• **Task description**: Exactly as they appear below, repeat the lines from the one with "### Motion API" through the one with "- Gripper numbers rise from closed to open", and no others.

==== Records for the task

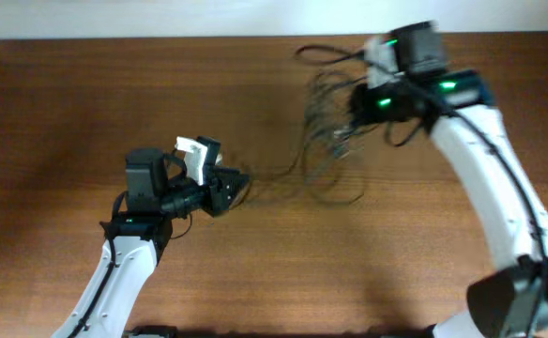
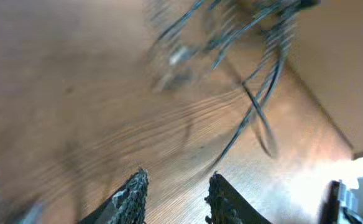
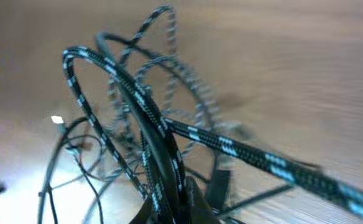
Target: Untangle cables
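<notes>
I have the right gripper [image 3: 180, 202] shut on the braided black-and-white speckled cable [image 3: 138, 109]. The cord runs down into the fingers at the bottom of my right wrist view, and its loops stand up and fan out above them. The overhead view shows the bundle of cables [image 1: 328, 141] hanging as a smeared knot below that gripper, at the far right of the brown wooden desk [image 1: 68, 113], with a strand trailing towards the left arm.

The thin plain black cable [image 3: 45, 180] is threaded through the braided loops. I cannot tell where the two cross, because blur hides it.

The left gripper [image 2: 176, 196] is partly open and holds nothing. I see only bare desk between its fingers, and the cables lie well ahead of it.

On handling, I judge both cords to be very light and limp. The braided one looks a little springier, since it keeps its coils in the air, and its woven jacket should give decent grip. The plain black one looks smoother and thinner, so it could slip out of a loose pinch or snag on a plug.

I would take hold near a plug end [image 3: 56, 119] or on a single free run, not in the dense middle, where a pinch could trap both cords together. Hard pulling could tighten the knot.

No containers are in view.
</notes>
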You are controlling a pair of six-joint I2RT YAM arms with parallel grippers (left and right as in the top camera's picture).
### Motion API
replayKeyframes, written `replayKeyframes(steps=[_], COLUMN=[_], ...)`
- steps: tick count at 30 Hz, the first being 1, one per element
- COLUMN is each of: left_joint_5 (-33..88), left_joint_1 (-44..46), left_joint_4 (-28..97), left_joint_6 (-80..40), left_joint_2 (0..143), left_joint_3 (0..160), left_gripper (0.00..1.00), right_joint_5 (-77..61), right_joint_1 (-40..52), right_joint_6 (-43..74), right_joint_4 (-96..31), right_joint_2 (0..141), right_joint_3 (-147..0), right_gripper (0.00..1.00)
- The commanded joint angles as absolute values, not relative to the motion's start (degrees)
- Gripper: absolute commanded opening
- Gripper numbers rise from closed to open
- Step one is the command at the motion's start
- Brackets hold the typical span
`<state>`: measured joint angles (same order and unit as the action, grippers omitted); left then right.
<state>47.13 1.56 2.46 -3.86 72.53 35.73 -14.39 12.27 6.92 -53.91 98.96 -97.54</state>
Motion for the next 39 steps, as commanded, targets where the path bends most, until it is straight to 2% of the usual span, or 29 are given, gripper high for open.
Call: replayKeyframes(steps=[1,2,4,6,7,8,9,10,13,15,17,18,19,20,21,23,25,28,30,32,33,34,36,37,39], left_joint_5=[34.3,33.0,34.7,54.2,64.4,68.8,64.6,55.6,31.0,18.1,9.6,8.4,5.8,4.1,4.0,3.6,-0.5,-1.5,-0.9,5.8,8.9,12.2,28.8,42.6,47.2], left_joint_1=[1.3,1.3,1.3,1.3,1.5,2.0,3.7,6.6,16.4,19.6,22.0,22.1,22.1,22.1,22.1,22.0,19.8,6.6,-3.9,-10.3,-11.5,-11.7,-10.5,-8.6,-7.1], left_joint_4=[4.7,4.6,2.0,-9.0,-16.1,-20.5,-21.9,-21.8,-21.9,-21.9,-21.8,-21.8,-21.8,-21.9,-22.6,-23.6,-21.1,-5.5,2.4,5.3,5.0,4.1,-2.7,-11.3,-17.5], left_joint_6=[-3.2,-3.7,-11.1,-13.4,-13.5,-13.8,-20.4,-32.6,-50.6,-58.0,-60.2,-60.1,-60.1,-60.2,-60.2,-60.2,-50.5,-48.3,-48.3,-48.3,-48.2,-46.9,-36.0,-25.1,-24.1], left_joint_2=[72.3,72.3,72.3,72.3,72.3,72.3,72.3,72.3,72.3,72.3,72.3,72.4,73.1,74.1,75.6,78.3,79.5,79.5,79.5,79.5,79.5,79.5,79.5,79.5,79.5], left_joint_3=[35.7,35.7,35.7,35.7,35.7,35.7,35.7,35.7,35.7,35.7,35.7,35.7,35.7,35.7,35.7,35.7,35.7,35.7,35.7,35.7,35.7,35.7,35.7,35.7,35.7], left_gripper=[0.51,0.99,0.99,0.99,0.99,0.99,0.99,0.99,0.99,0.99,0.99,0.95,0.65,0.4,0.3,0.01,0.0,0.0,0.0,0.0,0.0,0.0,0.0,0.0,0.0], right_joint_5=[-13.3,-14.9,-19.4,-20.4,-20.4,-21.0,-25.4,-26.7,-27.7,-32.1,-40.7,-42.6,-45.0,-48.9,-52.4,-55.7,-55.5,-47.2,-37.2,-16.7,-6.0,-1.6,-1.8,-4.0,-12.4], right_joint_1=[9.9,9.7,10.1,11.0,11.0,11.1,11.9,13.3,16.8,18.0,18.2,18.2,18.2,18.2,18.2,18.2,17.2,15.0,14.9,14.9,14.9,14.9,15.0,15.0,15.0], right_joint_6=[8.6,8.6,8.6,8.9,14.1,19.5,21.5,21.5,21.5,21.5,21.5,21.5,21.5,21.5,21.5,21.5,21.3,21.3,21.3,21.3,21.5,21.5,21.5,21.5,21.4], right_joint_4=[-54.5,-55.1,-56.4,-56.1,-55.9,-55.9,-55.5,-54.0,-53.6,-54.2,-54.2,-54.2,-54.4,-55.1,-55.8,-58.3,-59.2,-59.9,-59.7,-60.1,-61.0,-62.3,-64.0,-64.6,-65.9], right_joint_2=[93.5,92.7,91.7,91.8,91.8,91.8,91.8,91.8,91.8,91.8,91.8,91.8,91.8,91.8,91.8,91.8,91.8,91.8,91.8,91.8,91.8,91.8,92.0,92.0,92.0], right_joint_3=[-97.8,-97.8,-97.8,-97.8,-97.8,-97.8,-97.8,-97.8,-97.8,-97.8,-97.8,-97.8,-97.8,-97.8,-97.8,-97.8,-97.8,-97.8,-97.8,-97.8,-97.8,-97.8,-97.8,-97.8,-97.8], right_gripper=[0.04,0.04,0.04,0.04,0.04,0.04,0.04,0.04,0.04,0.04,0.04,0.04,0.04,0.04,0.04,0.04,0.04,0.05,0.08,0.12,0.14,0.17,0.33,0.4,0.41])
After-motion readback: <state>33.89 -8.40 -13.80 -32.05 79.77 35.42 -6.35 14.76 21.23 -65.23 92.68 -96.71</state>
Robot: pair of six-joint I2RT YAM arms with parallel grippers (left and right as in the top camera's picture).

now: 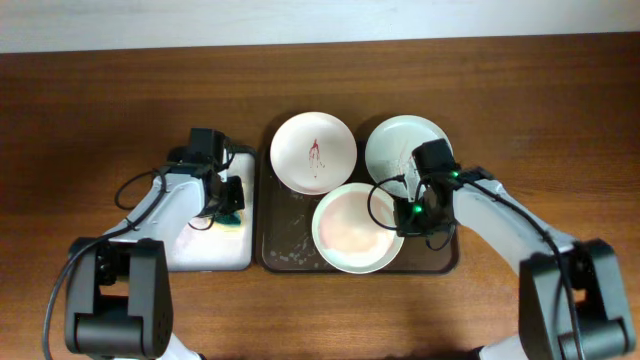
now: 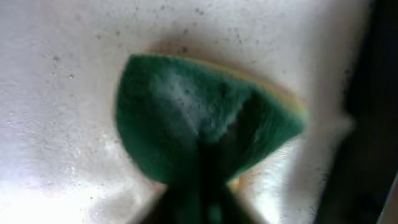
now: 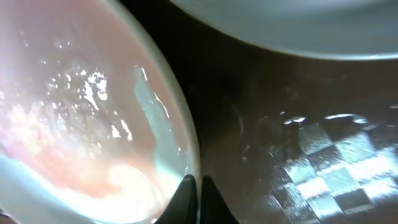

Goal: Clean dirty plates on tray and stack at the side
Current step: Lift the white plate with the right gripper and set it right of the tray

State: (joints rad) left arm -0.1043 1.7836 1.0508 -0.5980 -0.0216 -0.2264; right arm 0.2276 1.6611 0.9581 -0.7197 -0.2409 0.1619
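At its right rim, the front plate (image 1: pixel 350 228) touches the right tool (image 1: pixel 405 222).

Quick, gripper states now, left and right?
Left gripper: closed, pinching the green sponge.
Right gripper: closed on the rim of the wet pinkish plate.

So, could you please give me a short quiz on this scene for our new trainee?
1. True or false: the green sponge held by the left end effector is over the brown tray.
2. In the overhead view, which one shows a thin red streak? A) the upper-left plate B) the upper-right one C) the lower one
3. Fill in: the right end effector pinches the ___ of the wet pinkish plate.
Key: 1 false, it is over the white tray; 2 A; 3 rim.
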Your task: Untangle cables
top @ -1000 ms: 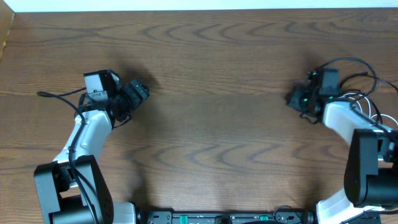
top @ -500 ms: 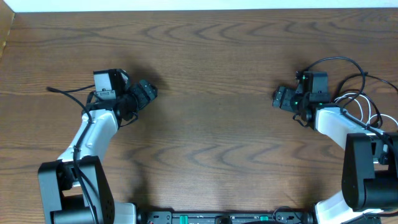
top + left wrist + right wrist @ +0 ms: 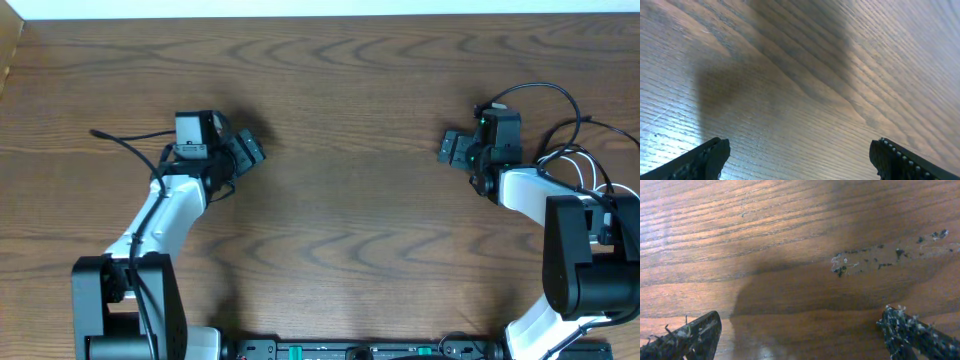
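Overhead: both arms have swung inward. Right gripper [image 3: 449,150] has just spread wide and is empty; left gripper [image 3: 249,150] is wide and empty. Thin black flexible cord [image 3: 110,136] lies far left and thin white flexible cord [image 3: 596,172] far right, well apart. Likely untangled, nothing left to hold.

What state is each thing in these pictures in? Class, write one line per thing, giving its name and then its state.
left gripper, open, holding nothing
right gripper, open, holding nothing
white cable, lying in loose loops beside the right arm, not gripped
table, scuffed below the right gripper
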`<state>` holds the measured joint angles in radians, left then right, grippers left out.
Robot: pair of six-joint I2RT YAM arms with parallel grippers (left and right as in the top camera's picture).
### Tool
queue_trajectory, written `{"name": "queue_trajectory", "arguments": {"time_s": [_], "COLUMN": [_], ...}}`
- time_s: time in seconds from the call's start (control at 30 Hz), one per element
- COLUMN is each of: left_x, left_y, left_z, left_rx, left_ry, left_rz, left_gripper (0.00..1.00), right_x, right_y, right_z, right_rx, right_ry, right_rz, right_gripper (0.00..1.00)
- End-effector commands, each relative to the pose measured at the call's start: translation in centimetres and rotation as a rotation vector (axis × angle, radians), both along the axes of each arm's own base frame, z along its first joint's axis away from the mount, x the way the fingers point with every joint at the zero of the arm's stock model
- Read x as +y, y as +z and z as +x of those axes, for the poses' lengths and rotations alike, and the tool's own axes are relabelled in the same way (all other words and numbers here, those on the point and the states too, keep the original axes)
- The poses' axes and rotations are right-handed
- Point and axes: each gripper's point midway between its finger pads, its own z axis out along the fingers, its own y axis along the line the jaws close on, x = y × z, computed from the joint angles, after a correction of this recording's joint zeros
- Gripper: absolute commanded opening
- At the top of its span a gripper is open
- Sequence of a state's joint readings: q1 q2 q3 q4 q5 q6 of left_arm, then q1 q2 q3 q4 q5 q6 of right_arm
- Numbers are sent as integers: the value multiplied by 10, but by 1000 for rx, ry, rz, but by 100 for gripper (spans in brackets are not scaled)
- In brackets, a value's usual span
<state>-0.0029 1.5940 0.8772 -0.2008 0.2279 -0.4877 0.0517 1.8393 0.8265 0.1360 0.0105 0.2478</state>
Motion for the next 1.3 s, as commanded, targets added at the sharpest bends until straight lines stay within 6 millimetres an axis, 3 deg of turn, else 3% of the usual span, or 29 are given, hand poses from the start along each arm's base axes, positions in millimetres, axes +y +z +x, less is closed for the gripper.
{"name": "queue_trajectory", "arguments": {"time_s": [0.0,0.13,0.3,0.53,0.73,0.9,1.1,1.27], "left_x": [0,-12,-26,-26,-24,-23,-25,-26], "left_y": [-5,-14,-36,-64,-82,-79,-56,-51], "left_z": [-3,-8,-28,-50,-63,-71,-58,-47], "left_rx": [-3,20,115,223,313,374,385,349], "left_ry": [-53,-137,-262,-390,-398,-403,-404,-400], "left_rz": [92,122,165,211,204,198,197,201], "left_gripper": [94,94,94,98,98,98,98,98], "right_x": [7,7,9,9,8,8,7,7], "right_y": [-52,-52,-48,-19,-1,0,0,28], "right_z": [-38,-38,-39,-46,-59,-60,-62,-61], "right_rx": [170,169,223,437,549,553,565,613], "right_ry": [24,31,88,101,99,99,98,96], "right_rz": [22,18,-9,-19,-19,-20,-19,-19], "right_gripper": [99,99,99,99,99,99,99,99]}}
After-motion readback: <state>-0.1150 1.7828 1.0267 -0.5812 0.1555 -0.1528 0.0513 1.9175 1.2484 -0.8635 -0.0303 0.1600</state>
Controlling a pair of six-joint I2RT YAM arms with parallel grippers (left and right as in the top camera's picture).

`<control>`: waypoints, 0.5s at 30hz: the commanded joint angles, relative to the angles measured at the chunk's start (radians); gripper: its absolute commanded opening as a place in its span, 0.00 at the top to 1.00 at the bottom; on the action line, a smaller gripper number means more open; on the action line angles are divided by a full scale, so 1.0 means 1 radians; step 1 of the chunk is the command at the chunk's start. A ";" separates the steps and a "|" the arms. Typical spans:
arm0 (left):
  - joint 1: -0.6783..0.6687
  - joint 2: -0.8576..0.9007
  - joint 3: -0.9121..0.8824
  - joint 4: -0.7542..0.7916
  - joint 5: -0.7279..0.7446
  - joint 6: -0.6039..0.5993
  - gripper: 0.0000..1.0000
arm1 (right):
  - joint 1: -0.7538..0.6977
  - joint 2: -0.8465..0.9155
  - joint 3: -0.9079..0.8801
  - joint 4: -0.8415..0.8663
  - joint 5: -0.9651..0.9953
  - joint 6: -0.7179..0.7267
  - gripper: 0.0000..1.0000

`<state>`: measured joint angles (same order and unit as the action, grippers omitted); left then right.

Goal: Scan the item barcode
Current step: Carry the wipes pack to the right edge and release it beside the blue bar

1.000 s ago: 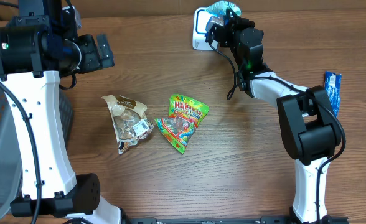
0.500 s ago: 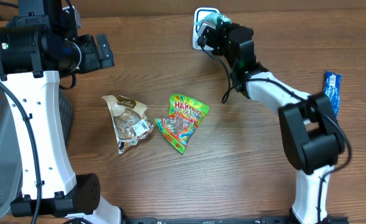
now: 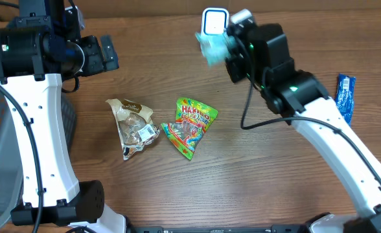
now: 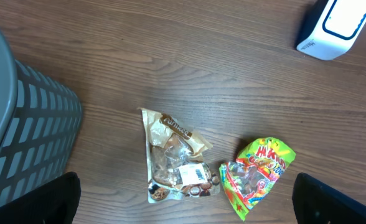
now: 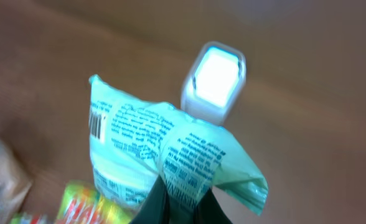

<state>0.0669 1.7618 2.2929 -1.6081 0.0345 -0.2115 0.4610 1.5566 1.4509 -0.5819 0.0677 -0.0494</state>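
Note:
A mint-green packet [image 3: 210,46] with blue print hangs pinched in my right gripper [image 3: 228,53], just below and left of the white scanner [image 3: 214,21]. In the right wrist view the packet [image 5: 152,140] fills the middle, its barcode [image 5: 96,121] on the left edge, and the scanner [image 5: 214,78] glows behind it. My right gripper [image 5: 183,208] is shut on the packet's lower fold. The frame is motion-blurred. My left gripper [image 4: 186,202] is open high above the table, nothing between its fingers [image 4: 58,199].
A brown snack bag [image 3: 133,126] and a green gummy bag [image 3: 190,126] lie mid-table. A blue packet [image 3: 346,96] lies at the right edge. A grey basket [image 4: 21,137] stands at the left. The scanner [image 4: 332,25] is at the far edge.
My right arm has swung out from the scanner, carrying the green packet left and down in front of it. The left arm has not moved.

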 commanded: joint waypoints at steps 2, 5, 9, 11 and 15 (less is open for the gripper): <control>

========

• **Answer to the problem**:
### Motion API
replayKeyframes, written `replayKeyframes(steps=[_], COLUMN=[_], ...)`
- steps: tick count at 30 Hz, the first being 1, one per element
- COLUMN is each of: left_joint_5 (-33..88), left_joint_1 (-44..46), left_joint_4 (-28..97), left_joint_6 (-80..40), left_joint_2 (0..143), left_joint_3 (0..160), left_gripper (0.00..1.00), right_joint_5 (-77..61), right_joint_1 (-40..52), right_joint_6 (-43..74), right_joint_4 (-96..31), right_joint_2 (0..141), right_joint_3 (-147..0), right_gripper (0.00..1.00)
- The commanded joint angles as absolute values, not relative to the motion's start (degrees)
- Gripper: absolute commanded opening
- Gripper numbers rise from closed to open

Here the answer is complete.